Perch numbers in the cormorants” stomachs peaked in mid-June, then dropped off as the perch moved from shallow to deeper water. By mid-July, other species were much more common in the birds” stomachs. Meadows also noted seasonal peaks in numbers of gizzard shad and round gobies. That”s not all bad in the case of gobies, an invasive exotic that causes problems in U.S. fisheries.
In addition to the perch, Meadows counted 1,348 gizzard shad, 524 spottail shiner, 545 round goby and 232 alewife. Walleye, white bass, white perch and white sucker together comprised about 5 percent of the prey species by numbers. By weight, perch comprised about 17 percent of the diet; white sucker, 40 percent; and walleye, 12 percent. A few other species showed up in small numbers.
Meadows found no smallmouth bass, trout or salmon. The lack of trout and salmon suggests that these cormorants fed only in southern Green Bay, she notes.
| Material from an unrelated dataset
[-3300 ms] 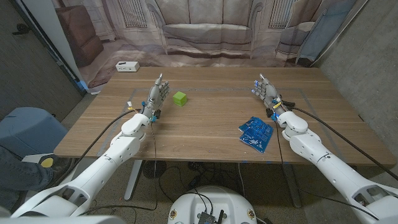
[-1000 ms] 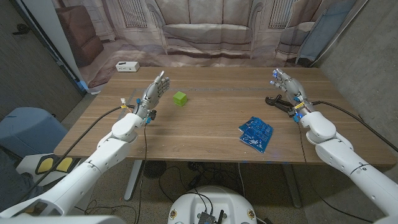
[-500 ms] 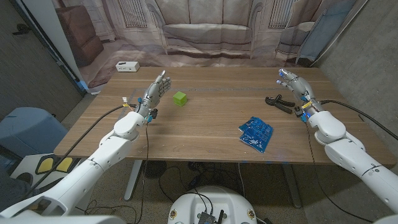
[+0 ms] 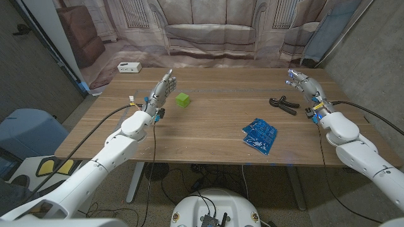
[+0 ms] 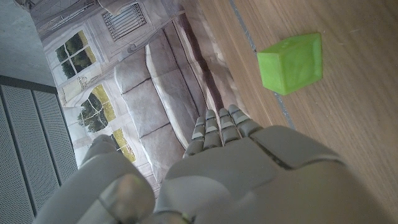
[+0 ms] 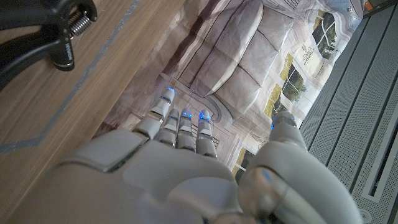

While cormorants were listed as endangered species in Wisconsin until 1982, the birds began their recovery in the 1970s following the ban on DDT. “The breeding population of cormorants in the Green Bay-Lake Michigan region increased 33 percent per year between 1973 and 1997, but has recently appeared to begin stabilizing,” Meadows says. “Counts of the birds on the Cat Island colony I am working on have been between 1,500 and 2,000 breeding pairs for the last few years.”
Double-crested cormorants are currrently protected under the Migratory Bird Treaty Act, but the U.S. Fish and Wildife Service recently issued a Public Resource Depredation Order that permits state wildlife agencies, Native American tribes and USDA officials in 24 states (including Wisconsin) to control cormorants without a federal permit. The birds have caused serious problems for catfish aquaculturists in southern states, and aggressive cormorant control programs are underway in several parts of the country to protect aquaculture industries and wild fisheries.
After a series of dismal hatch years, Green Bay”s perch pulled off a spectacular hatch in 2003, so fisheries researchers are especially interested in how many perch from that year class are showing up in cormorants.
“If another year of food-habits information and the computer modeling suggest that cormorants are an important factor in yellow perch mortality, then some form of active control may be justified,” Craven says. “If not, cormorants and perch should be able to co-exist in the Green Bay ecosystem.”
This work is funded primarily by the Wisconsin DNR using Fox River NRDA settlement funds set aside by former department secretary Darrell Bazzell. Cooperators include the Wisconsin DNR (Justine Hasz and Bill Horns, Great Lakes fisheries coordinator); Tom Erdman at the UW-Green Bay; the U.S. Fish and Wildlife Service (Ken Stromborg and John Netto); and the USDA Animal and Plant Health Inspection Service, Wildlife Services Program (Dave Nelson). This research was encouraged by the Lake Michigan Fisheries Forum, a citizen advisory panel that reviewed the Green Bay yellow perch situation through a series of public workshops in 2002.